User Account - File being created/sending spam via local mail server

[OwenB]

We use WHM to manage a multitude of our websites. One of these sites appear to have a vulnerability somewhere that is allowing a file to either be uploaded or created in the accounts public_html folder, which is them attempting to send spam out.

As Im not a developer or have a huge knowledge of Linux, I am at a bit of a loss on how to track down what is allowing the uploading/creation of the file. I suspect once the file is there, the hacker/bot/whatever is simply opening the url for the file which then causes it to start sending spam using the local mail server.

As a workaround I thought I might have been able to change the public_html folder to read only, but that broke the website its running. I also thought I might be able to configure the mail server to dump the emails as its using the full domain as the sender address - whilst we send emails from this host, its from a different domain - but I do not know where to begin for that.

I realise this is unlikely to be WHMs fault, rather the poor coding of the website but I hope someone here can point me in the right direction to stop this.

 

[OwenB]

Turns out its very similar to this Help my server is sending spam and my abuse department is mad at me! (A HOWTO) - Hosting Security and Technology Tutorials - Web Hosting Talk

Whilst I've not yet ascertained the exact method they are using to get the files onto the server, I've identified several other files and removed them. The vulnerability appears to be related to an old joomla install, but I'll keep digging.

 

[cPanelMichael]

Hello

Note that the following document is useful for helping prevent email abuse itself:

Prevent Email Abuse

It won't secure the account or prevent it from getting hacked, but it offers some tips that will help reduce the amount of SPAM sent out in the event that happens.

Thank you.

 

[quizknows]

When the spam file pops up, you need to note the time stamps (use the 'stat' command).
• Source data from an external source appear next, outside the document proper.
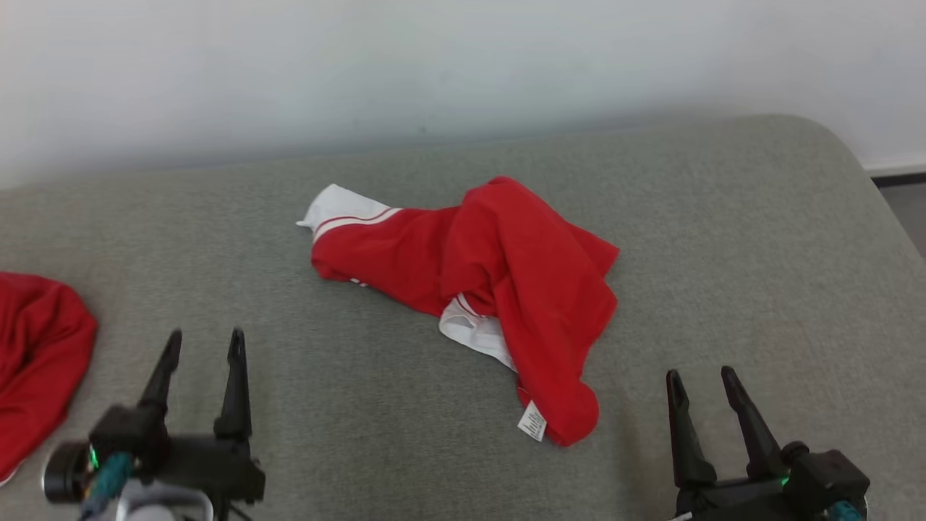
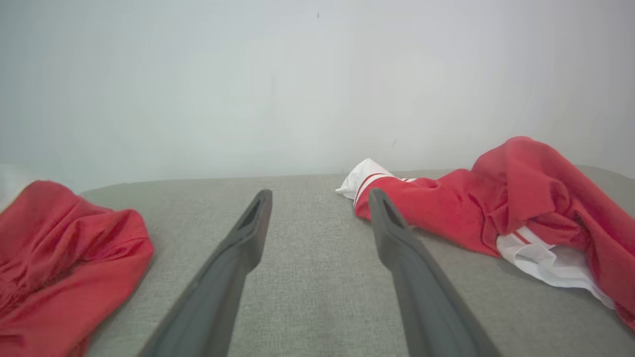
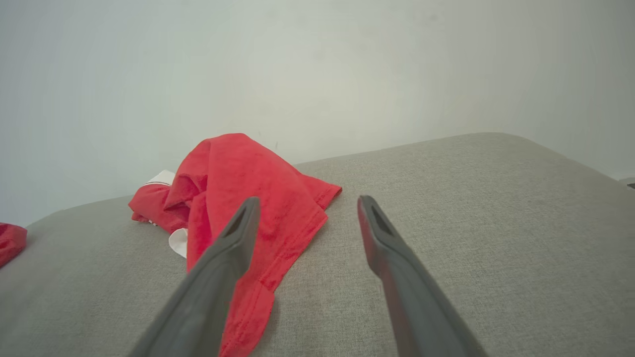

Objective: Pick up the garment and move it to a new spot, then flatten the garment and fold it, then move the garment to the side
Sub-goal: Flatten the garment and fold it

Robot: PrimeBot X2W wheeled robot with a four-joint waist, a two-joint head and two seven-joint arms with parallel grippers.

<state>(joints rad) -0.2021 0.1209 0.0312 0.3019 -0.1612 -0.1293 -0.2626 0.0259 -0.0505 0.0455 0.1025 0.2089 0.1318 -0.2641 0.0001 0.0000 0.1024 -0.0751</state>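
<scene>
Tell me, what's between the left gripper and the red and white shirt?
Nothing. There is just bare grey cushion between the left gripper and the shirt. The head view shows that stretch plainly.

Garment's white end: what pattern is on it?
The white end has thin red stripes; clearest in head view.

The garment (image 1: 499,268) is soft, matt red cloth with white trim — creased. The grey padded surface (image 1: 723,253) is coarse woven fabric — matt; the wall (image 1: 463,65) smooth, matt.
</scene>
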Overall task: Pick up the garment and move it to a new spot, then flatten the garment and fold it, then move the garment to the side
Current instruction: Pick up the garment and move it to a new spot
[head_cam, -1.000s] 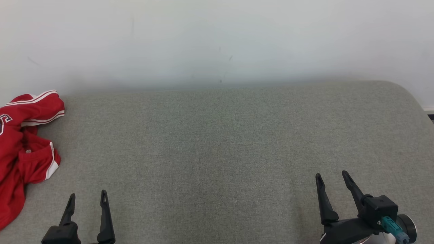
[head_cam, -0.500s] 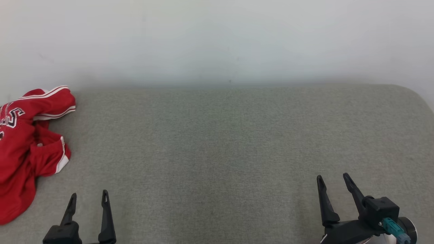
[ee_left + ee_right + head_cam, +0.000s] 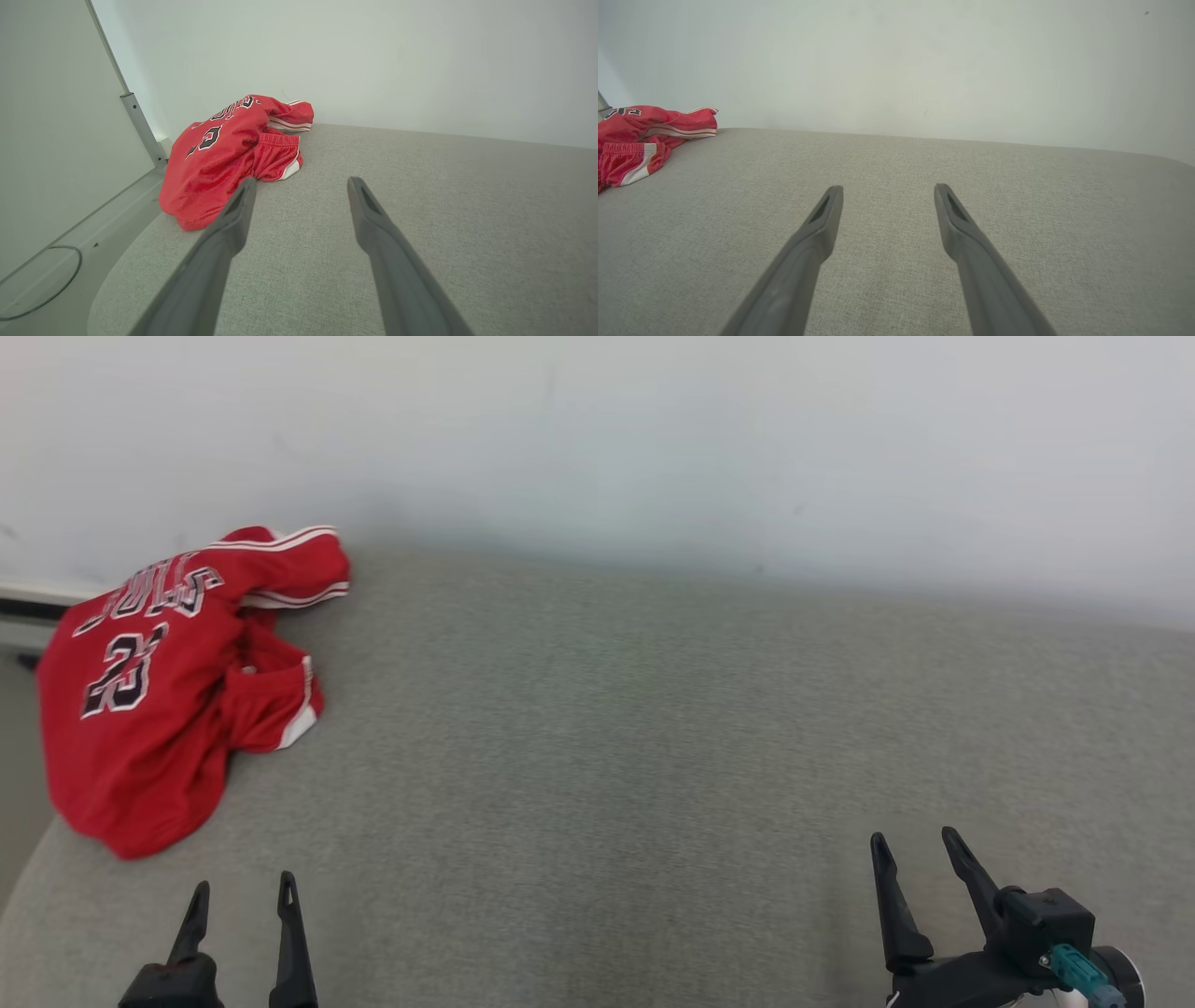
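Note:
The garment [image 3: 159, 691] is a red basketball jersey with white trim and dark lettering, lying crumpled at the far left of the grey cushion [image 3: 653, 728], close to the wall. In the left wrist view the garment [image 3: 224, 149] lies ahead and to the left of my left gripper [image 3: 301, 186], which is open and empty, a short way off. In the head view my left gripper [image 3: 243, 887] sits at the lower left, below the jersey. My right gripper [image 3: 910, 840] is open at the lower right, far from it. From the right wrist the garment [image 3: 640, 135] shows at the left edge beyond my right gripper [image 3: 887, 189].
A white wall [image 3: 653, 439] runs along the back of the cushion. Left of the cushion is a pale panel with a metal post [image 3: 140, 126], and a thin cable [image 3: 56, 284] lies on the floor there. The cushion's left end curves down beside the jersey.
The head camera has turned left, so the jersey now shows whole and further right in the picture. Both grippers stay open at the bottom of the view.

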Motion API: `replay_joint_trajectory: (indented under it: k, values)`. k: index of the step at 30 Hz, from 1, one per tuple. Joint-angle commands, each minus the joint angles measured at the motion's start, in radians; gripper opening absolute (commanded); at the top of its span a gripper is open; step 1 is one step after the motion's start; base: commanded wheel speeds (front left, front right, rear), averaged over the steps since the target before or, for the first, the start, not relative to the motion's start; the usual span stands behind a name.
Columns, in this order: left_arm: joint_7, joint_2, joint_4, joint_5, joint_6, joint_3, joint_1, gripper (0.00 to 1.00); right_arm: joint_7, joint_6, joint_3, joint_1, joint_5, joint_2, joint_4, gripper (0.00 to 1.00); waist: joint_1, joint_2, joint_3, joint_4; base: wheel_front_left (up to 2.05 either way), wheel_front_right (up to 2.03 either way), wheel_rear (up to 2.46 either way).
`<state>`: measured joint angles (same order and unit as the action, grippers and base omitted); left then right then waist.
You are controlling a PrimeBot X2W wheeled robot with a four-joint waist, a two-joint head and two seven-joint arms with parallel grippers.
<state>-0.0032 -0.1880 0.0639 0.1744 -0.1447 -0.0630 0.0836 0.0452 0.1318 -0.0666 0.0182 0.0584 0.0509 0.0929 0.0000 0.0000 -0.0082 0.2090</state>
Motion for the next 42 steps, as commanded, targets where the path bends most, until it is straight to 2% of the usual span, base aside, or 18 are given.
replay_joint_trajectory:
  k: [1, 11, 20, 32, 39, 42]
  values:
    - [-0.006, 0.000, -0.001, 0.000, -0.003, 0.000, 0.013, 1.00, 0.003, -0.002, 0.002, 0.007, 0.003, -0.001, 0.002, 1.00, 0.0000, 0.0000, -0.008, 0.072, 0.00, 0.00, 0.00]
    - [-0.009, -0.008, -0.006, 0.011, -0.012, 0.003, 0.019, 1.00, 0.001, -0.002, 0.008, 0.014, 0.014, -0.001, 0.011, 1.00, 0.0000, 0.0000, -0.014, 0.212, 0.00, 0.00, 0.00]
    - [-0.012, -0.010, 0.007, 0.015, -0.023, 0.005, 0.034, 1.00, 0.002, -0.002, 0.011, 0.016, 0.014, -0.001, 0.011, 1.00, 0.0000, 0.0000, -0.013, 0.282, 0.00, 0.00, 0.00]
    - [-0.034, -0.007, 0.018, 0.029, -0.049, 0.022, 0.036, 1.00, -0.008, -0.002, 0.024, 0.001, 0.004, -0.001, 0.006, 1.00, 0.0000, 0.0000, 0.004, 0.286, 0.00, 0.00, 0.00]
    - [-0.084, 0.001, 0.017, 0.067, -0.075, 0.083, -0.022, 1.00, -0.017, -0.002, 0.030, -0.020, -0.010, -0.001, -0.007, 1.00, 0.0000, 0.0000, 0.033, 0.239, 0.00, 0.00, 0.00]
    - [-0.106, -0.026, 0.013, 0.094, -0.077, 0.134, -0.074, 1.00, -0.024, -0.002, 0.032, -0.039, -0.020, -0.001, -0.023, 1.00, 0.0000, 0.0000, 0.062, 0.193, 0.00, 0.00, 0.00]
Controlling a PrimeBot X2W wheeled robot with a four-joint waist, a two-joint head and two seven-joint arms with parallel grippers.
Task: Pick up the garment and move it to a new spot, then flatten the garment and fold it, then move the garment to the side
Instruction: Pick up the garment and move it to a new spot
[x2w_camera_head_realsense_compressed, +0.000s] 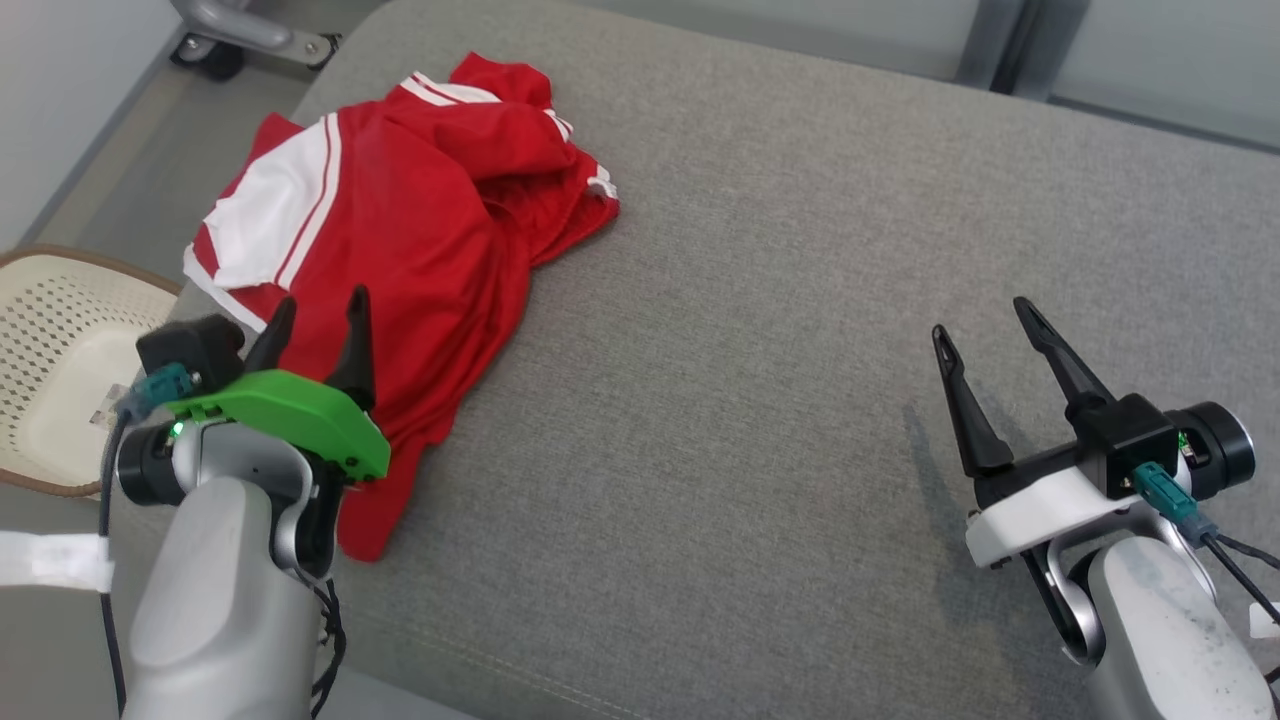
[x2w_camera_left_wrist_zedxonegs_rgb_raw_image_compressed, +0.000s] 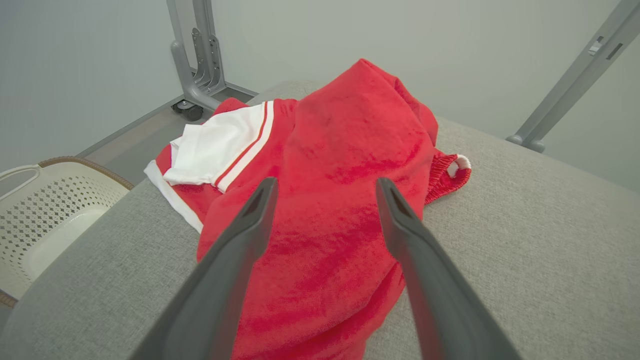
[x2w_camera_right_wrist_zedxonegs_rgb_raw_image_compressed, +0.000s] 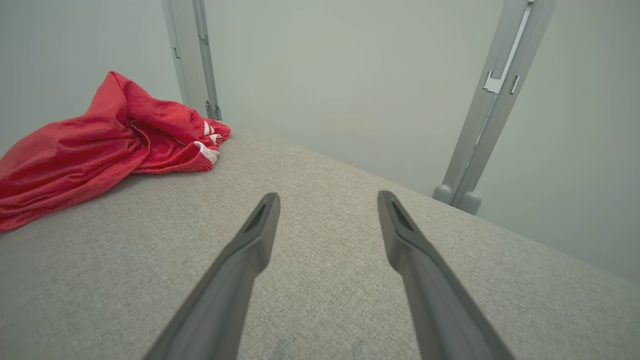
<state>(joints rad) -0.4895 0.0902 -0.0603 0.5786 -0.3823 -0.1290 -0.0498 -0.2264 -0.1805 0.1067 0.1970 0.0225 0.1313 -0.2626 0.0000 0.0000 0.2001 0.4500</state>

Then look for those exact times in the Apache access log for the domain. You'll likely find a POST request to whatever malicious/vulnerable file is allowing the upload.

 

[OwenB]

When the spam file pops up, you need to note the time stamps (use the 'stat' command).

Then look for those exact times in the Apache access log for the domain. You'll likely find a POST request to whatever malicious/vulnerable file is allowing the upload.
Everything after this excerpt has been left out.